動きが僅かに鈍くなった瞬間、アムが決定的な攻撃を仕掛けた。
鋭利な軌道で襲い掛かる剣がセラの槍を空中に弾き飛ばし、彼の胸元に迫る。
観戦者たちの間から悲鳴が上がり、勝負ありと思われた。
――しかし、その時だった。
セラは武器を失いながらも、アムの懐に飛び込む。
躊躇なく振り下ろされる刃をその掌で掴み取り、体を素早く浮かせる。
空中で体軸を捻り、全体重を乗せてアムの側頭部に蹴りを叩き込んだ。
吹き飛んだアムが起き上がろうとしたときには、黒曜石の切っ先が鼻先に添えられていた。
常軌を逸したその行動に、誰もが唾を飲んだ。
「アム・グリエ。あんた、強かったよ」
「――ま、参りました」
アムが降参を宣言した。
彼女の目にあるのはもはや軽蔑ではなく、敬意。
自分の剣を素手で掴むという狂気じみた行動に、この女騎士は完全に度肝を抜かれていた。
止まった刃ではない――
敵を討つために振り下ろされた、
速度の乗った鋼を、
生身の掌で掴み取ったのだ。
あーちなみこれはセラが五歳のころに、カルラがやらせていた訓練だった。
訓練場に静寂が訪れた。
誰もがこの結果を予想していなかった。
男の子供が新人騎士と互角に戦い、最終的に勝利を収めたのだ。
この沈黙は、驚愕と困惑の入り混じった複雑なものだった。
女が男に負けた、という事実の方が、騎士団の連中にとっては重たい事実だったのかもしれないがな。

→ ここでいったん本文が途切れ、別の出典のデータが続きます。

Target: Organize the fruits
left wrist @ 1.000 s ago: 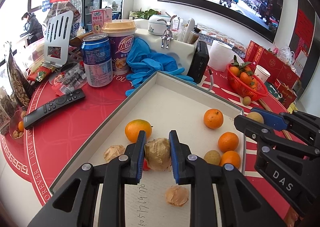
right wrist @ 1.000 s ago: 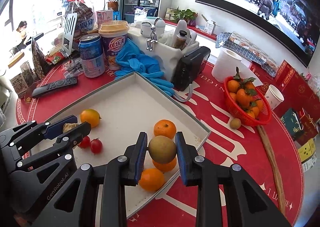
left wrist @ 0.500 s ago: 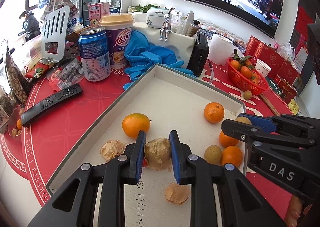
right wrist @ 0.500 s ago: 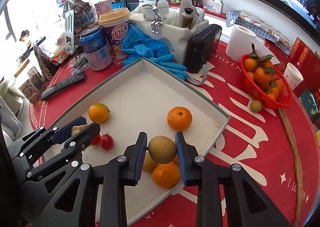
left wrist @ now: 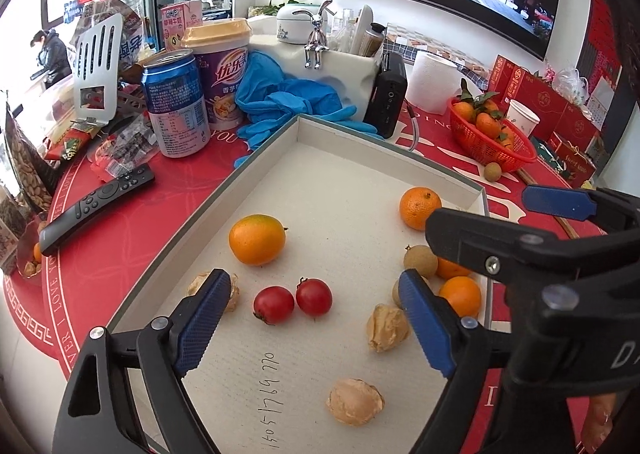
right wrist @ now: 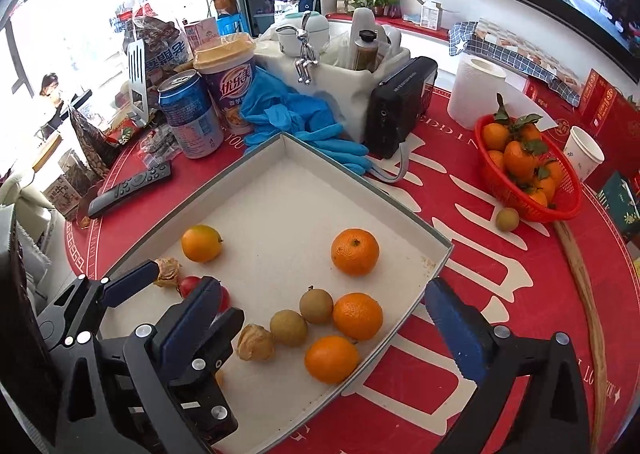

拍手をし始めたのは誰でもない、シンシア団長その人だった。
「...合格だ、セラ・ドゥルパ。君を騎士団の一員として迎え入れる――我々と共に、未来を切り開いていこう」
その言葉と共に、訓練場に大きな拍手が響いた。
騎士たちの表情にも変化が現れている。
彼への見方が、ほんの少し変わった瞬間だった。
セラは安堵と共に、新たな決意を胸に抱く――ここが彼の新しいスタート地点。
私はその時、セラの未来に少なからず期待を抱いていた。
困難は数多く待ち受けているだろうが、きっと乗り越えていける。
そんな確信があった。
まあ、それが甘い考えだったということは、後になってから分かるのだが。